“Hey, good lookin’…”

Complimenting a woman on her attactiveness is usually not the most powerful affirmation, but in a very short interaction you might not access anything more personal to affirm.  And for the right woman at the right time, being told that she’s pretty can have a lot of power.

Complimenting women on their good looks is a dicey proposition.  I think I get away with it better than a younger guy would because at 69 years old women assume that I’m harmless.  I also honestly believe that I have good intuition for when it would be useful information for a woman that she is seen as attractive.  I pass on the impulse to speak it as often as I act.  I don’t know exactly why I choose not to – something in me just says, verbatim, “Leave it out”.

I have a lot of ways that I tell women they are attractive.  I think they probably work best when they are invented on the spot, but some of these repeat.  To really work, I’ve got to absolutely mean them.

  • “You have such amazing eyes!”
  • “Wow, where did you get that hair?  Did your mother have beautiful hair like that?”
  • “You have the skin of a 20 year old.” to someone clearly well past that age.
  • “You are so pretty.”
  • “You have a perfect nose.”
  • “You are the most beautiful woman to come through my line all day.”
  • “You are our most beautiful customer.”
  • “You are the most beautiful woman on our staff.”

So, when I tell women they are attractive I have a pretty good hit average for responses that sure look like they liked it.

  • “You’re making me blush.”
  • “Wow, thank you.”
  • “You have no idea how good that is to hear.”
  • “I really needed to hear that today.”
  • “I could cry.” (And her eyes did tear up.)
  • “I’ve been telling myself that my skin looks all wrinkled.”
  • “I bet you say that to all the women.”  “Nope, I’m pretty scrupulous about only saying things I mean.”

I got an education from one of our customers yesterday, when I told her maybe four year old daughter that she was pretty.  She said to her daughter, “You know what you say when people tell you you’re pretty.” Then they in unison said, “I’m pretty and smart and strong.” With that last word, she held up both arms in a powerful gesture and growled.  I think she enjoyed the whole self-affirmation, but that last part seemed to especially tickle her.  I think that the next time I’m inclined to tell a little girl (including my little granddaughter) that she’s pretty I will give her the whole list.

grateful for ll that i have

When Linda came through my line yesterday, she was clearly as pretty as any woman I had seen all day, so I could have affirmed her on her looks.  But after just a couple of verbal exchanges, something else grabbed me more powerfully.  “You are so totally alive.  You’re amazing.”  “I’m blushing.”  Usually I take that as a cue to back off, but for some reason my inner guidance was to keep moving towards her.  “No, really, you’re radiant.  It’s a real treat to be standing in front of you.”  It’s kind of woo-woo to tell someone that they are very alive, but Linda had a very real quality – maybe a really core quality – that I could not find another word for.
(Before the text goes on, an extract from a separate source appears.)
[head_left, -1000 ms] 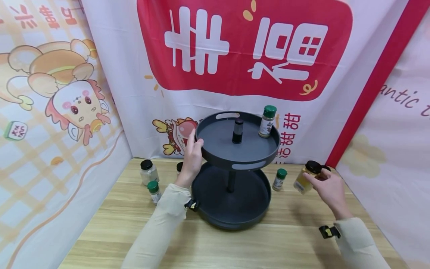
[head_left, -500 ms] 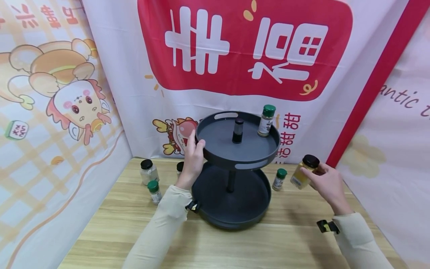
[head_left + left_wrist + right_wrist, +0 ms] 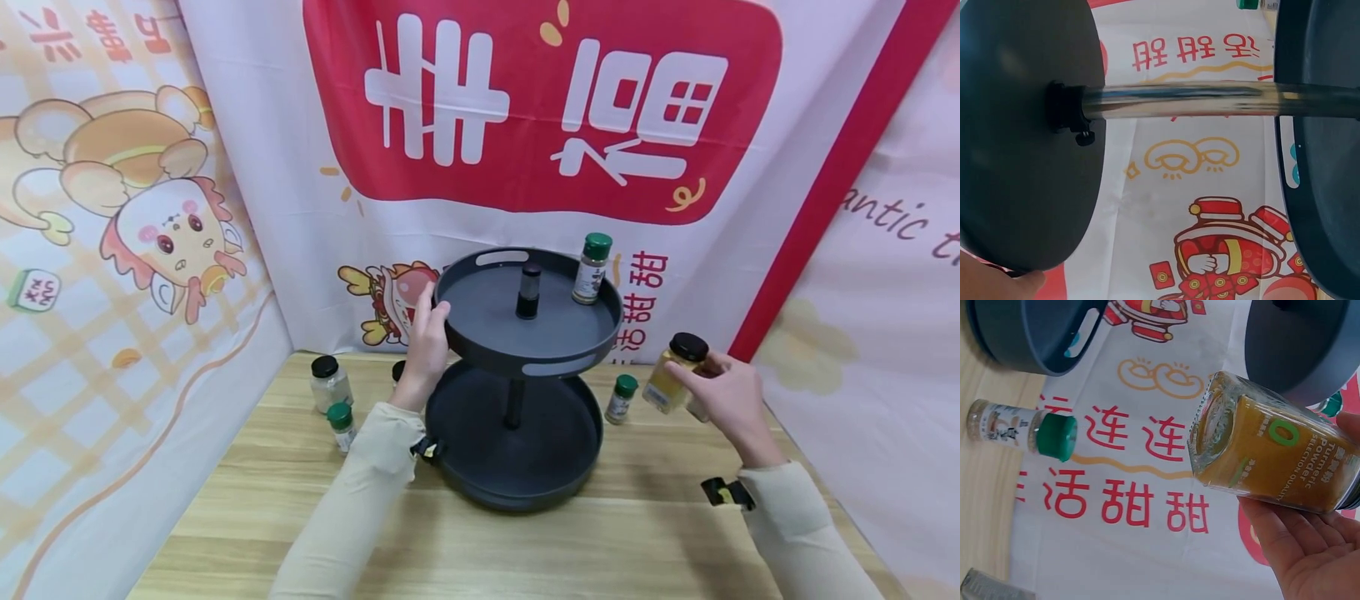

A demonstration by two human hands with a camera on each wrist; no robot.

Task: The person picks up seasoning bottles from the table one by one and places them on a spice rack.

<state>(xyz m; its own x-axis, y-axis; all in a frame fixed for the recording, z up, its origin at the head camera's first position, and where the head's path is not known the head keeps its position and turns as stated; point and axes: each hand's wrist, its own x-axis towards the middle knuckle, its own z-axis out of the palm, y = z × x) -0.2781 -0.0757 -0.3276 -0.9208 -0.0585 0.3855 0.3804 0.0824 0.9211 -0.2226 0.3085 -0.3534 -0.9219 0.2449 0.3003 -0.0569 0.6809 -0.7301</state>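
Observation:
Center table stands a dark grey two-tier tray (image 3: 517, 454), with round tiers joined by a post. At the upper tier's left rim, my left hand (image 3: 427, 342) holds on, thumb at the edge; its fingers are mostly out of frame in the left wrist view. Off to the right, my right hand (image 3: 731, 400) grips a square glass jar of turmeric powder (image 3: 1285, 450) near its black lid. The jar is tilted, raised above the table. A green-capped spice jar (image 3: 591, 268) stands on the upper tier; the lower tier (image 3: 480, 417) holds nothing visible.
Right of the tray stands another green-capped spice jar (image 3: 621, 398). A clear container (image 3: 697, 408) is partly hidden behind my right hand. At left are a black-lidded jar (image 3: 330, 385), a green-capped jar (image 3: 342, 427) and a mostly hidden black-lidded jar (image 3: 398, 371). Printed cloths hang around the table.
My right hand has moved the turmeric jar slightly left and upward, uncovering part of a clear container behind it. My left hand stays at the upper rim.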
I knew that I had my finger on something real and I strongly believed that it would be useful for her to have this aspect of her mirrored back, so I moved past my own shyness to give her that which I had to give.

I told Linda that I was going to write that exchange up in a blog post that would go up today.  I’m going to be a day late, but I hope you do read this, Linda. If you do,let me know what you think of this – in an email if you want, but most powerful would be to put it in a comment attached to this post.

Long live beauty!  Long live aliveness!!  Long live the courage to move past our shyness and to give affirmation!!!